::: Raw data
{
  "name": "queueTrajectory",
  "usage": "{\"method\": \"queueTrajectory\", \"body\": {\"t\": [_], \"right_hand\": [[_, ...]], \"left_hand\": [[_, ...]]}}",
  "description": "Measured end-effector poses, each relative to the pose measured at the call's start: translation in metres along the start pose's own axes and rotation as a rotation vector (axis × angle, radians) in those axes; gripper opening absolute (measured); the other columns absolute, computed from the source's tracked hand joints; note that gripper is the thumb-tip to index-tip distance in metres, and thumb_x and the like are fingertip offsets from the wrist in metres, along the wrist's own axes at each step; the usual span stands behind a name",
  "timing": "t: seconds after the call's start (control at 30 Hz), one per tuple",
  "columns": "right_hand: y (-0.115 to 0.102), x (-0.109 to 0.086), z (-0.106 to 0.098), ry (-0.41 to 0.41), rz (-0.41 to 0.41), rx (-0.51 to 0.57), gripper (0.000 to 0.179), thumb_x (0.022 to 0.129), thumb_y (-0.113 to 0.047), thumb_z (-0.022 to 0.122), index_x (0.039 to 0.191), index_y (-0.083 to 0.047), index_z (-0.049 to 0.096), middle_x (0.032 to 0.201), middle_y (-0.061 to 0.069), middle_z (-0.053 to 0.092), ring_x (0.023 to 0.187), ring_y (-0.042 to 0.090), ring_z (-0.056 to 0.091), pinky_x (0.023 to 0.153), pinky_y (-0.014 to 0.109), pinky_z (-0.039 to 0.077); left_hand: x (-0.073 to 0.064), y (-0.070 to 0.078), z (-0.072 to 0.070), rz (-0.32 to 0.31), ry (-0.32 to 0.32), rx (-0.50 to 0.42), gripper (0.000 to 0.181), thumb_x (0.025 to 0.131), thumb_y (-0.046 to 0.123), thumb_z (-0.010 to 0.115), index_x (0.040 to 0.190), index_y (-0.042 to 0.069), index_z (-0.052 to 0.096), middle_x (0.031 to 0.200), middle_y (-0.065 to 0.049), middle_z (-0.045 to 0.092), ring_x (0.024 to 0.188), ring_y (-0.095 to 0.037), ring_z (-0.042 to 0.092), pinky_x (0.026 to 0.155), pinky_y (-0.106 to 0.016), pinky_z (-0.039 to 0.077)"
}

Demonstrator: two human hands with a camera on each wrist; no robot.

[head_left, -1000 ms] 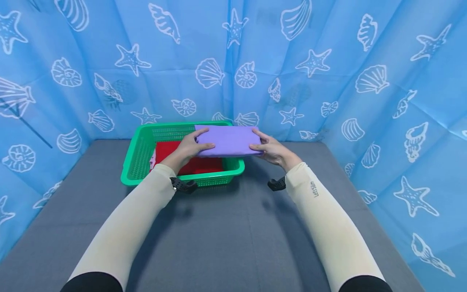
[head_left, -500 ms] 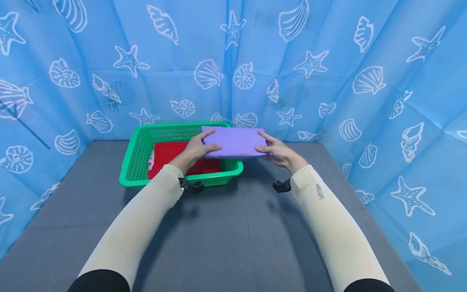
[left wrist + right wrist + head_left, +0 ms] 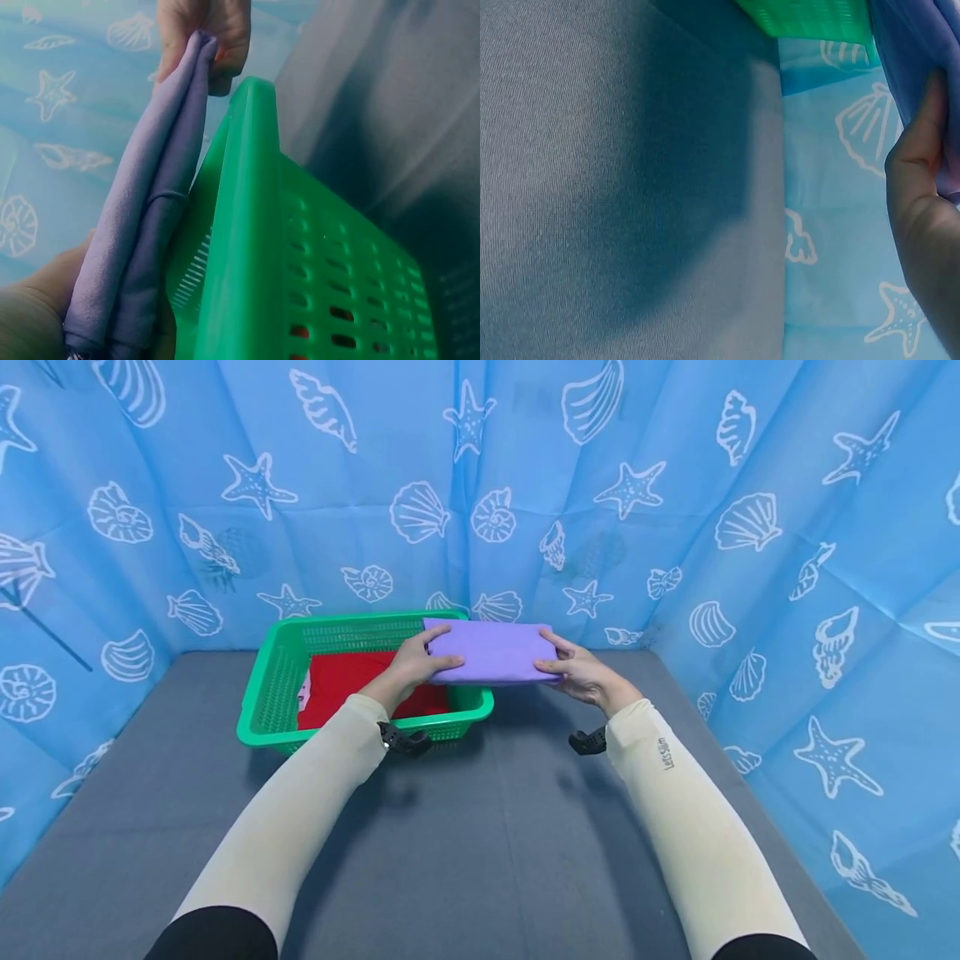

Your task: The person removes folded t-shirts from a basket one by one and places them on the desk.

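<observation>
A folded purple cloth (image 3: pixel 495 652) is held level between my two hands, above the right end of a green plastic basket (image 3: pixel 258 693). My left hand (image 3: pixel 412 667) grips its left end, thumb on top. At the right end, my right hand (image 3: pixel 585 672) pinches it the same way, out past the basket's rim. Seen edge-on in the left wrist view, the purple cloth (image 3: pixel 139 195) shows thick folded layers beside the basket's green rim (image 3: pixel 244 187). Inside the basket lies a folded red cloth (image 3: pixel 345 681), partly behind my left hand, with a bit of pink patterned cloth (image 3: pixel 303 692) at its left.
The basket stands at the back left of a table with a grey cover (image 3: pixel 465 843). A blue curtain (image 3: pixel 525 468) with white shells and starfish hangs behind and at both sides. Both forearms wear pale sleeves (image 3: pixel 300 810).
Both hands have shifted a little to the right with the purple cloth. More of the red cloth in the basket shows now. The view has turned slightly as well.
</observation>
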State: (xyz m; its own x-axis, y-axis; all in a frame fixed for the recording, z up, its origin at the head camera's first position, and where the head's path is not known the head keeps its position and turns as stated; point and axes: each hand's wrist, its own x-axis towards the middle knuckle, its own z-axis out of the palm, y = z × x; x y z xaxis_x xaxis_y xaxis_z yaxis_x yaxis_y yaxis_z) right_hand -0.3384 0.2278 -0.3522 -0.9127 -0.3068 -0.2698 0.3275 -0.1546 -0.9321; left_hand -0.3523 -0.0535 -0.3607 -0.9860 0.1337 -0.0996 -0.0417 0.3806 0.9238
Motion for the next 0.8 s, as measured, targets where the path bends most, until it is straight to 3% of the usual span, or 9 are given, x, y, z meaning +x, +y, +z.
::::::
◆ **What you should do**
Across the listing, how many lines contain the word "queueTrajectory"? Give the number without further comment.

◆ **Output of the exercise**
2